Observers were expecting fireworks when they spotted an animated conversation between Dr John Marks, a member of the School Curriculum and Assessment Authority, and Harry Greenway, Conservative member for Ealing.

Dr Marks, a man of fairly traditional views, is probably not flavour of the month within SCAA’s Notting Hill bunker since publicly criticising the organisation’s decision not to release separate scores in spelling, reading and writing last month.

Mr Greenway, a former deputy headteacher of strong views, was also held unlikely to be entirely happy with Sir Ron’s suggestions for the future of qualifications, and in particular the “gold standard” A-level.

It looked as though Dr Marks might have been briefing the MP on particularly awkward questions which could be asked of his boss on A-levels. Breath was bated. But Mr Greenway’s contribution, when it came, was surprisingly muted and Sir Ron sailed on serenely.

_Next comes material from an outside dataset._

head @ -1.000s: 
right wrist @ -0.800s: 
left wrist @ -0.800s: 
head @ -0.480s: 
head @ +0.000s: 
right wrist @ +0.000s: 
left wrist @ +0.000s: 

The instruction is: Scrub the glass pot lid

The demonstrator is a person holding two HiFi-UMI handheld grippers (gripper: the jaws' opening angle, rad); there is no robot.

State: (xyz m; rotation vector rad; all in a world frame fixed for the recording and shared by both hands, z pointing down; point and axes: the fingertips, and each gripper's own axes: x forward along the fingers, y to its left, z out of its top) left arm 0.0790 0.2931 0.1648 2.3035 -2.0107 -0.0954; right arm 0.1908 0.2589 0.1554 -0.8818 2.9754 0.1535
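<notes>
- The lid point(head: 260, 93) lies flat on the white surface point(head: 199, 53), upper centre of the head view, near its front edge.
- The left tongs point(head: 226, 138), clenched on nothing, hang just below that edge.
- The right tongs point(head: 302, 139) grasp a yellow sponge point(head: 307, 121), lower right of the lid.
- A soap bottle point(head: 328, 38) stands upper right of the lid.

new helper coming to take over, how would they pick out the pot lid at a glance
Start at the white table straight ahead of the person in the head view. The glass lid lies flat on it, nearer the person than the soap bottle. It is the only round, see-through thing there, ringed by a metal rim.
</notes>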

But speculation remains. Was the conversation between Dr Marks and Mr Greenway a simple discussion about the price of beef or other issues of the day? Are Sir Ron’s fixing skills so elevated that he had nobbled every committee member? Or had he done Mr Greenway a favour in the dim and distant past?

Carborundum, as always, plumps for the innocent explanation that the protagonists were merely passing the time of day. But we are taking bets on whether, should the proposed merger of SCAA and the National Council for Vocational Qualifications go ahead with a shrunken committee, Dr Marks might find himself with - or without - a seat.

When is a four-year-old not a four-year-old? When an education officer heaves into view, apparently.

As ever, Carborundum is monitoring horrible educational jargon and a new and vile strain is being engendered by the nursery voucher scheme - quite apart from the argument as to whether it is politically correct to refer to pre-school. (Early years experts say it isn’t, the implication being that nursery is inferior to school.) We digress. In Hampshire, lisping innocents barely out of nappies are henceforth to be known as “Pre-Year R” - that is, those in the year before reception class.

The county’s policy officer, Shirley Goodwin, was suitably apologetic while voicing this aberration at a recent conference but even that was not enough to save her from a snort of “appalling” emanating from a headteacher in the audience.

Still, it could be worse. Elsewhere, in a horribly Orwellian phrase, the nation’s crop of four-year-olds are described as being in Year Zero. What would they call those notorious infants apparently attending prep school in their nappies? Year Minus Two, perhaps?